**EXERCISE:** Would you please transcribe the listing exactly, with no images?

(RECORDED INFORMATION begins)

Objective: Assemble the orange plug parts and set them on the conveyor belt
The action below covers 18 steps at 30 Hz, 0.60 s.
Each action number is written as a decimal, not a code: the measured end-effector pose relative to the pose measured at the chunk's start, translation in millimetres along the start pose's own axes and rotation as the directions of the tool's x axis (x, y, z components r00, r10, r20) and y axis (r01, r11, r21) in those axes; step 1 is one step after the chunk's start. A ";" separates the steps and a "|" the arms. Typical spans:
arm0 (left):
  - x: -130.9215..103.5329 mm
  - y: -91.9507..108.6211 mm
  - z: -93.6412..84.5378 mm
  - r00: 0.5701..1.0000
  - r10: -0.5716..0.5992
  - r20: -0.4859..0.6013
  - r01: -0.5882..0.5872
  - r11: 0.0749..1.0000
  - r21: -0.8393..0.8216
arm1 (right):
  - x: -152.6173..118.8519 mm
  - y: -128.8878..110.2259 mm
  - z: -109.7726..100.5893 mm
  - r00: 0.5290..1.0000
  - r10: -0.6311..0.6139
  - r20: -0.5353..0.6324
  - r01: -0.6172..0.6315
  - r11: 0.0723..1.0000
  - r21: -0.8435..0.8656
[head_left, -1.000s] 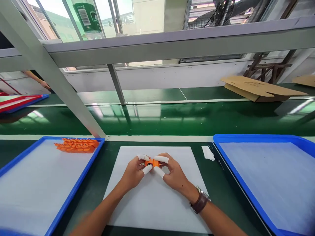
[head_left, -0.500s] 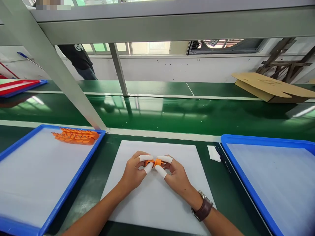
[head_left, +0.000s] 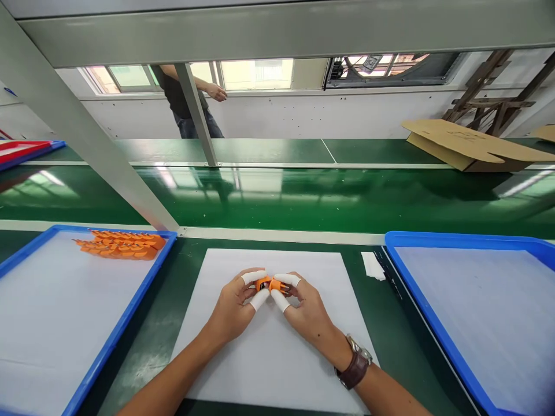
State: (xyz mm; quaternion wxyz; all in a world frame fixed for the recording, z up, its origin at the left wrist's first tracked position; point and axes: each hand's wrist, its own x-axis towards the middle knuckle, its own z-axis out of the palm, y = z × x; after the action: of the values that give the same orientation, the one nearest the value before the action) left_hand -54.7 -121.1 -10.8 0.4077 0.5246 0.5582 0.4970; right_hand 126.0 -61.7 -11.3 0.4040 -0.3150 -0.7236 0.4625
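Observation:
Above the white sheet [head_left: 269, 346], my left hand [head_left: 236, 303] and my right hand [head_left: 306, 306] meet around a small orange plastic part [head_left: 276, 285]. The left thumb and forefinger pinch its left portion, where a dark spot shows. My right thumb and forefinger pinch its right portion, from which thin prongs stick out. I cannot tell whether it is one piece or two joined pieces. White finger cots cover both thumbs and forefingers, and my right wrist wears a watch [head_left: 355, 367].
Several orange parts [head_left: 125, 245] lie in the blue-rimmed left tray [head_left: 117, 341]. Another blue-rimmed tray [head_left: 433, 323] is at the right, beside a white scrap [head_left: 373, 266]. Beyond runs a green conveyor belt [head_left: 277, 202] with cardboard [head_left: 468, 141]; a person [head_left: 186, 104] stands behind. A metal frame [head_left: 277, 34] crosses above.
Both hands keep their pinch on the orange part, which has turned slightly. My view has shifted a little. The person behind has moved right, and their hand now shows.

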 end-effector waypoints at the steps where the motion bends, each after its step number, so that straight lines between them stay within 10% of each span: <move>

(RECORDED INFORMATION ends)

**EXPECTED ANSWER:**
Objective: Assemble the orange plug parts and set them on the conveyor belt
The action below covers 18 steps at 30 Hz, 0.60 s.
Each action number is written as a decimal, not a code: the measured end-effector pose relative to the pose measured at the chunk's start, translation in millimetres along the start pose's own axes and rotation as the directions of the tool's x axis (x, y, z components r00, r10, r20) and y axis (r01, r11, r21) in those axes; step 1 is one step after the chunk's start. A ";" separates the steps and a "|" the arms. Typical spans:
arm0 (left):
  - x: -130.9215..103.5329 mm
  - y: -91.9507..108.6211 mm
  - z: -93.6412..84.5378 mm
  - r00: 0.5701..1.0000
  - r10: -0.5716..0.5992
  - r20: -0.4859..0.6013
  - r01: -0.5882..0.5872
  - r11: 0.0749..1.0000
  - r21: -0.8393..0.8216
arm1 (right):
  - x: -152.6173..118.8519 mm
  - y: -128.8878..110.2259 mm
  - z: -109.7726..100.5893 mm
  - r00: 0.5290..1.0000
  - r10: -0.6311..0.6139
  - r20: -0.5353..0.6324
  - r01: -0.6172..0.6315
  - r11: 0.0723..1.0000
  - r21: -0.8435..0.8656
[head_left, -1.000s] 
[head_left, -0.500s] 
[head_left, +0.000s] 
State: (xyz mm; quaternion wxyz; all in a world frame fixed for the recording, z up, its origin at the left wrist's first tracked position; point and axes: each hand's wrist, its own x-axis towards the middle knuckle, its own z-axis out of the palm, y = z × x; after the action: of the values that give the same orientation, the one nearest the value before the action) left_hand -54.7 -121.1 -10.8 0.4077 0.5246 0.5582 0.4970; right_hand 126.0 -61.7 -11.3 0.4040 -0.3150 -0.7236 0.4625
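Observation:
Above the white sheet [head_left: 269, 346], my left hand [head_left: 236, 303] and my right hand [head_left: 306, 306] meet around a small orange plastic part [head_left: 276, 285]. The left thumb and forefinger pinch its left portion, where a dark spot shows. My right thumb and forefinger pinch its right portion, from which thin prongs stick out. I cannot tell whether it is one piece or two joined pieces. White finger cots cover both thumbs and forefingers, and my right wrist wears a watch [head_left: 355, 367].
Several orange parts [head_left: 125, 245] lie in the blue-rimmed left tray [head_left: 117, 341]. Another blue-rimmed tray [head_left: 433, 323] is at the right, beside a white scrap [head_left: 373, 266]. Beyond runs a green conveyor belt [head_left: 277, 202] with cardboard [head_left: 468, 141]; a person [head_left: 186, 104] stands behind. A metal frame [head_left: 277, 34] crosses above.
Both hands keep their pinch on the orange part, which has turned slightly. My view has shifted a little. The person behind has moved right, and their hand now shows.
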
 end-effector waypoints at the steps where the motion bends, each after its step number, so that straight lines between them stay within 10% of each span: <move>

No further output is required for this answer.